Но глаза уже, будто намагниченно, закрыты, и отчаянно зовущий голос доносился, словно звучал где-то двумя этажами выше, и затихал, постепенно удаляясь… Тася медленно погрузилась в болезненный сон, где она лежала в чёрной колючей траве, хотя рядом, над нею, блёкло светил фонарь… И она смотрела на свет, умирая, и свет тоже умирал, сужаясь под нашествием вкрадчивых теней, похожих на чёрный дым. «Гражданская — шестьдесят, сквер…» — последнее, что она призрачно услышала, прежде чем её унесло тяжёлой сонной волной в сон же…
… Мама где-то вычитала, что нельзя вскакивать проснувшись. То есть: нельзя проснуться и сразу резко сесть или встать. Чуть не инсультом грозит. Или инфарктом. Что надо приучать себя вставать не сразу.
Тасю, едва открывшую глаза и решительно злую, снесло с кровати — под призрачное эхо, похожее на тревожно ноющую сирену скорой из сна: «Гражданская — шестьдесят…» Поумирала третью ночь — хватит. Пора разобраться с этим делом.

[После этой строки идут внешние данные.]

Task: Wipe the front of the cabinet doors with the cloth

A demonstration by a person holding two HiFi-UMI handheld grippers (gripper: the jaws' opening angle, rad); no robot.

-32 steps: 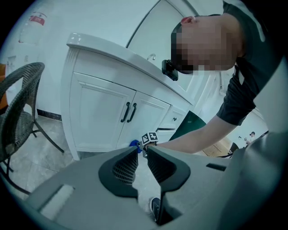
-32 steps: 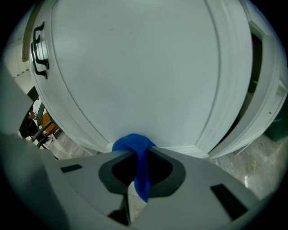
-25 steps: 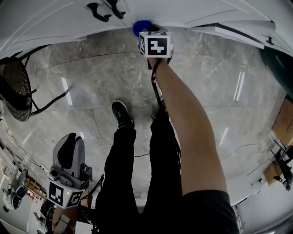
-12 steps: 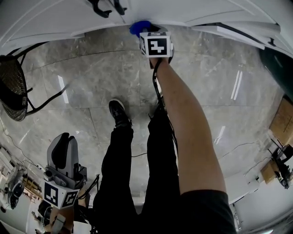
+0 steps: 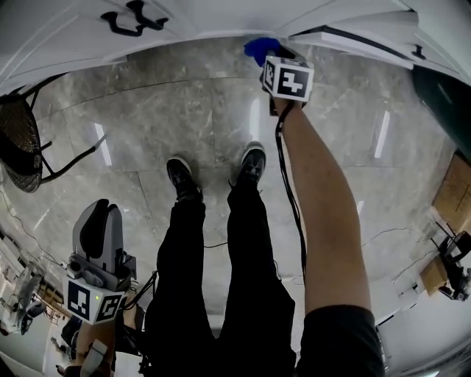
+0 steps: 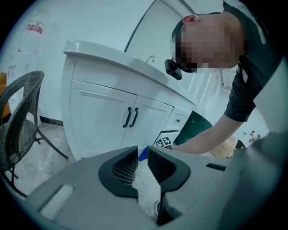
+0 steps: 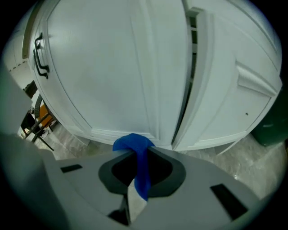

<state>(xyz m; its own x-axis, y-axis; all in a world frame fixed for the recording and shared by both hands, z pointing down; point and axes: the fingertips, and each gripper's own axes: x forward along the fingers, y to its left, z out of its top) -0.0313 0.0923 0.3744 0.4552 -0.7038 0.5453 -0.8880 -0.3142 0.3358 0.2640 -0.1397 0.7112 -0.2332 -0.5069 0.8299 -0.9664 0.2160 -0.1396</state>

Встала посреди комнаты. Секунды на размышления — ухватить последовательность действий. Взгляд на настенные часы — пятый час. На улице уже светло. Июль. Расчесала взлохмаченные со сна волосы, прихватила их любимой «бархатной» резинкой в «хвост». Натянула джинсы, топ, сверху — блузку, которую потом можно расстегнуть, когда жарко станет. Взяла сумочку и быстро пошла в прихожую. Так — туалет, ванная комната, кухня, в которой висит аптечка — мало ли кто там или что с этим кем-то… Через пять-семь минут сумочка превратилась в походную аптечку, было проверено, на месте ли проездной и ключи, и Тася принялась обуваться. Кроссовки в прохладное утро — самое то.